2. Any parcel of land having an area or average width less than that required by the use regulations below, for a lot in the district in which such parcel is situated, and which parcel was legally established at the time it came under the provisions of this chapter, shall be deemed to be a lot and may be used as a building site, provided, however, that all other regulations for the district shall be complied with.

3. Projections.

a. The following provisions apply to development in Sections 604 through 607 and Section 619 and in the subdivision option of Sections 609 through 618:

(1) Open projections.

(a) In any district, an awning, open porch, open carport, or open balcony may project into any required front yard not more than five feet.

(b) An attached open porch, open carport, or open balcony may project into any side yard other than the side yard on the street side of a corner lot, if it does not come nearest to the side lot line than three feet.

(i) For any lot wherein a ten-foot or greater side yard is required, no such projection shall be within an area ten feet wide and ten feet high, measured from finished grade, lying within that side yard.

(ii) No more than one such clear area, as stipulated in i. above, need be maintained on a lot.

(c) An attached open porch, open carport, or open balcony may project into a rear yard, provided it does not come nearer to a common rear lot line than three feet. Where a rear alley exists this projection may extend to the rear lot line or to within eight or ten feet of what would be the centerline of a full sixteen- or twenty-foot-wide alley where only a one-half or partial alley exists.

(d) Open fire balconies, and fire escape stairs may project not more than five feet over any required yard provided they come no closer than two feet from a property line.

(e) Awnings, cornices, roof overhangs, and eaves may project more than three feet over any required yard providing they come no closer than two feet from a property line.
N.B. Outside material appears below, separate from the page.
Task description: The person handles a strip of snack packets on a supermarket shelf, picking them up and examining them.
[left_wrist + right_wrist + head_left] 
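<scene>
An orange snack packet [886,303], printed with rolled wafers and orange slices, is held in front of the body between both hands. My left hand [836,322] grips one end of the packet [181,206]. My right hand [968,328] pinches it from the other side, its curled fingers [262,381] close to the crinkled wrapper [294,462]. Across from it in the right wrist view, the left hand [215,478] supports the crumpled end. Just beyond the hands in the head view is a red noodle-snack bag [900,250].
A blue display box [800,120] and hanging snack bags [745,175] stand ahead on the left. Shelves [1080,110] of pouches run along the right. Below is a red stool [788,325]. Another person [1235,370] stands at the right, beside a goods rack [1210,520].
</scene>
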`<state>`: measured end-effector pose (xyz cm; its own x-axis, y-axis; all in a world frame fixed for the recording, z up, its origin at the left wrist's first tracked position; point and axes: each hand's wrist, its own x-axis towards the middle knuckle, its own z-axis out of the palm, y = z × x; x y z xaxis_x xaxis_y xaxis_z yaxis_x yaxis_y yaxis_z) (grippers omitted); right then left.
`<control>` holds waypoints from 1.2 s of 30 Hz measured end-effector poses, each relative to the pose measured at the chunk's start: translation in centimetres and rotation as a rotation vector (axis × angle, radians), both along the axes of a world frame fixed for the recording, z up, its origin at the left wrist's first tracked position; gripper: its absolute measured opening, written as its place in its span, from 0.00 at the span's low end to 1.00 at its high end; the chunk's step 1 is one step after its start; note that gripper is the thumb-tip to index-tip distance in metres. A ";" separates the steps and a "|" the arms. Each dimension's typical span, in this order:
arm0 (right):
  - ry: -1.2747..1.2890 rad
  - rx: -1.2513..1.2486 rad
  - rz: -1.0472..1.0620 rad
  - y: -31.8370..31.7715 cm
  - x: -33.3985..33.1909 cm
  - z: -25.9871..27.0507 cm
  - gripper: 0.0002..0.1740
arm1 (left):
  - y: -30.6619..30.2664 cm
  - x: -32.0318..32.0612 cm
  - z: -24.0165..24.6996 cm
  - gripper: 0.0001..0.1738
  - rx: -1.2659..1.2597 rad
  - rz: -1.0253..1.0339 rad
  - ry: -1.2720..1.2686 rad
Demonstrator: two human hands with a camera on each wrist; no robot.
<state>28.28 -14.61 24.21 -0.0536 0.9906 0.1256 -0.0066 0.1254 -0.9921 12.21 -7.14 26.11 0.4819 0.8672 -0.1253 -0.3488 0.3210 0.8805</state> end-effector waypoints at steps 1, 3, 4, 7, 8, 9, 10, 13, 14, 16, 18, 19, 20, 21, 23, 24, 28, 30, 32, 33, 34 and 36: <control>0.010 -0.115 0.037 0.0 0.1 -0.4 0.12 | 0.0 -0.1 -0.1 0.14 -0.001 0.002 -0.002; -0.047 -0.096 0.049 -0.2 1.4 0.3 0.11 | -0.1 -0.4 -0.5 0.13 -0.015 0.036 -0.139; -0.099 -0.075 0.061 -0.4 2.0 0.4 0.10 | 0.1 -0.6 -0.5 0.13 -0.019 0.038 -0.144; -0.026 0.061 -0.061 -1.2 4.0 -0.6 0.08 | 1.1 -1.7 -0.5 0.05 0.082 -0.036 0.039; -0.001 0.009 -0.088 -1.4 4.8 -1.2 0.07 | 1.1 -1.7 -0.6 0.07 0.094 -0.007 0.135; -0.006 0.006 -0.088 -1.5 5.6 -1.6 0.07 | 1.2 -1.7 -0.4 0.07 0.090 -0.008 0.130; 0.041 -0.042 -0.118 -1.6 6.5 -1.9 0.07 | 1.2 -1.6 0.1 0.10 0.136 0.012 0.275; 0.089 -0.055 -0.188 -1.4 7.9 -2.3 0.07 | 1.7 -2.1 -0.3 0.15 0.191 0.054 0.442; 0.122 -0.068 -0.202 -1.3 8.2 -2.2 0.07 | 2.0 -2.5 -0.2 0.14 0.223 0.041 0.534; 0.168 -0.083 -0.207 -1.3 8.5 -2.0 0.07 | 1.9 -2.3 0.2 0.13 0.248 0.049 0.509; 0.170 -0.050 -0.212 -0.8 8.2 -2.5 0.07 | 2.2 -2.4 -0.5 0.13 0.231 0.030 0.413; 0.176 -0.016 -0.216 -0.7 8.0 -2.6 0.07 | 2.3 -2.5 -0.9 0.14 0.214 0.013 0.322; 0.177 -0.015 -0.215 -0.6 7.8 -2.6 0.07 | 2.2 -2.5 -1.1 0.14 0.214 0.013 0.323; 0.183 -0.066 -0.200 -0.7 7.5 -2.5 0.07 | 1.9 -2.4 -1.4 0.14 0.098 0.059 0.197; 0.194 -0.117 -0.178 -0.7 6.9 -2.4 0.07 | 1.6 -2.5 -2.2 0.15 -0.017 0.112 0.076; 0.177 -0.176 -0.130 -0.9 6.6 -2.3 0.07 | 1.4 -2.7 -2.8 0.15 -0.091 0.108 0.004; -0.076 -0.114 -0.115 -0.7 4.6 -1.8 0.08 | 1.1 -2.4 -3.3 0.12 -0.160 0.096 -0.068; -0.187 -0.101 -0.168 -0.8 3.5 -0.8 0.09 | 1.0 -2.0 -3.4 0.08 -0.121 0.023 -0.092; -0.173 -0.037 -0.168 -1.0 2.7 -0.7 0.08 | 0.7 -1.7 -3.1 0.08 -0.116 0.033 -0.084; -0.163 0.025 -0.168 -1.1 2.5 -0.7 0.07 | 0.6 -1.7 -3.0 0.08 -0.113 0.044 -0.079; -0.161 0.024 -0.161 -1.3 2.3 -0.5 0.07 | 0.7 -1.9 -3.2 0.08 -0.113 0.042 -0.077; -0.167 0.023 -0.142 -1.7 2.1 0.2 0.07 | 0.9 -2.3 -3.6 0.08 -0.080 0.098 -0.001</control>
(f) Sills, leaders, belt courses, and similar ornamental features may project not more than six inches over any required yard.

(g) An entrance awning may project into any required yard in an R-5 or less restricted district.

(2) Closed projections.

(a) A bay window, oriel, entrance, or vestibule, ten feet or less in width, may project not more than three feet into any front or rear yard.

(b) A chimney may project not more than three feet into any required yard, if it is not more than six feet long measured in a direction parallel to the nearest property line so long as it is not closer than two feet from a property line.

(c) The main building in a residence district may project five feet into the required front yard for no more than one-half of the maximum width of the structure.

(d) The main building (which may include an attached ADU) may project into the required rear yard when no portion of the projection exceeds 15 feet in height; the projection is no closer to the rear property line than three feet, and the projection is no closer to a side property line than allowed by the district; unless a use permit is obtained in accordance with the provisions of Section 307.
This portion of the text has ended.